### Data provided:
>>>>
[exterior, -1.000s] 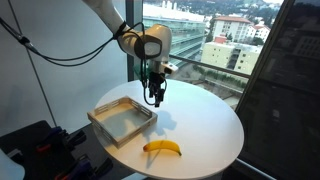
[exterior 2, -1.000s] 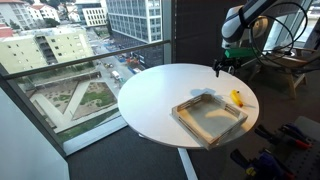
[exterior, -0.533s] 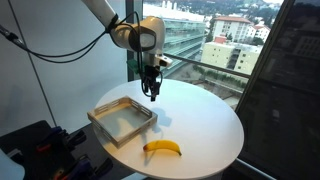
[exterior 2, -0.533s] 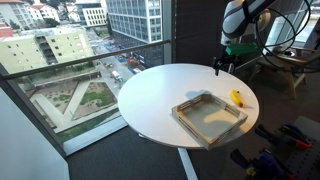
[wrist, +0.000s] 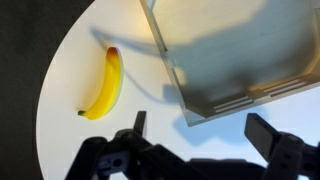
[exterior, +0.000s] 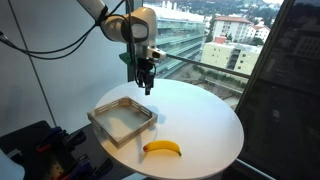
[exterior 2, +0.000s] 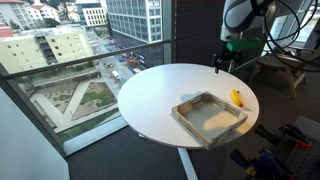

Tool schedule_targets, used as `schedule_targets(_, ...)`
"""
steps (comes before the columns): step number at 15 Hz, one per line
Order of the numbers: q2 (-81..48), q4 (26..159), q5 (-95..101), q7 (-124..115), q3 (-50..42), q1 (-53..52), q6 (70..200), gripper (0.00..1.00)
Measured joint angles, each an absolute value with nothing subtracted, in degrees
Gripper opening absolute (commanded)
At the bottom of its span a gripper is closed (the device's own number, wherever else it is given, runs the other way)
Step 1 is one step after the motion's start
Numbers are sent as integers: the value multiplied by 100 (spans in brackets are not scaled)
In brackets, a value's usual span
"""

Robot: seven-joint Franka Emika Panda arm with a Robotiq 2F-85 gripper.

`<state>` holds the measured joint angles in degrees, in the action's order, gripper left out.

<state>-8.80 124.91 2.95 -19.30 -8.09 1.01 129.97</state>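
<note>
The shallow grey metal tray (wrist: 240, 97) is running off the wrist view's top and right edges. The black two-finger gripper (wrist: 197, 122) is getting cropped at the bottom. In an exterior view, the yellow banana (exterior 2: 237, 97) by the counter's edge is showing too small for detail.

Gripper (wrist: 198, 122) jaws spread wide; tray (wrist: 240, 50) corner seen between them. Banana (wrist: 103, 83) flat on white table (wrist: 62, 135), near tray side wall, not touching.

Round white table (exterior: 203, 118); city buildings (exterior 2: 128, 18) outside beyond it; black gear (exterior: 30, 142) low beside table.
</note>
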Motion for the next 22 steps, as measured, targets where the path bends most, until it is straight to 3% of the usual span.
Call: schedule_targets(22,743,13227,308,-2031,-175,69,12276,100)
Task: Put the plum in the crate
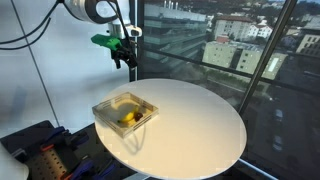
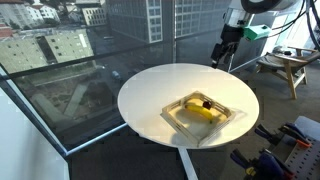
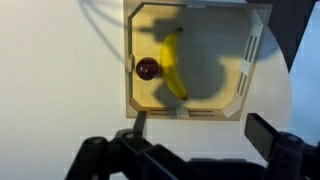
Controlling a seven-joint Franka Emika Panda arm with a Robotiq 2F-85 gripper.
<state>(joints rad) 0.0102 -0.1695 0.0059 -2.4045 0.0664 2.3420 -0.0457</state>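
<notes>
Wrist view, read left to right.

- Bare white table (image 3: 60,80) lies outside the finger on the picture's left.
- Crate (image 3: 128,60): light wood with low walls. It sits ahead of the claw (image 3: 200,130) and below it. Its two side walls line up roughly with the two fingers.
- Plum (image 3: 147,68): inside the crate on its floor, ahead of the finger on the picture's left and close to that side wall.
- Banana (image 3: 176,70): just right of the plum, touching it or nearly so; I cannot tell which. It lies lengthwise ahead of the gap between the fingers.

Claw: jaws spread wide, with nothing between them. In both exterior views the claw (image 1: 122,52) (image 2: 222,52) hangs high near the table's rim, well apart from the crate (image 1: 103,104) (image 2: 240,112).

Judgement: the plum already lies where the task wants it, so the step in hand reads as clearing away and confirming the result.

How to do that well:
- Leave the jaws spread and move up and away, never down toward the crate.
- Avoid any sweep across the low walls. A knock could set the round plum rolling, and the banana blocks it on one side only.
- Check from the wrist view that the plum sits at rest inside the walls before calling the task done.
</notes>
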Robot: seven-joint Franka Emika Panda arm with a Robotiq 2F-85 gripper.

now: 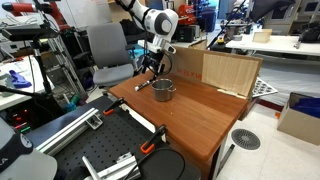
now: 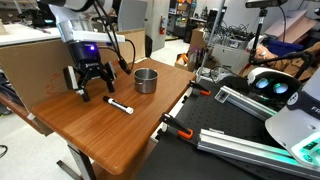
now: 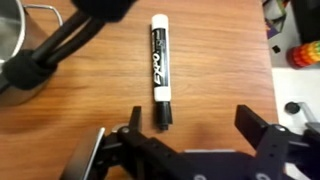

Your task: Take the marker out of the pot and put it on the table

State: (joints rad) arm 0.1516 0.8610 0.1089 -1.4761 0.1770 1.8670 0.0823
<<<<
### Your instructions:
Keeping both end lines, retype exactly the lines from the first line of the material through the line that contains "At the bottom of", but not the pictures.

### Solution:
[exterior, -1.000s] 
[exterior 2, -1.000s] 
[exterior, -0.533s] 
[exterior 2, -0.533s] 
[wrist, +0.000s] 
[exterior, +0.000s] 
[exterior 2, +0.000s] 

Tool schedule_targets, used as `schedule_targets(_, ...)`
"""
steps (comes before the columns): step number at 15 Hz, one per line
Order of the numbers: q2 (-81..48), q4 (26..159), q5 (-95..101), q7 (-124..115), q3 (-50..42), q1 (-53..52), q6 (70..200), gripper (0.00..1.00)
Measured joint angles, each an absolute value with nothing subtracted, in degrees
Gripper opening absolute (commanded)
At the bottom of its span a gripper is closed (the device's own number, wherever else it is given, runs the other way)

This response is now finished.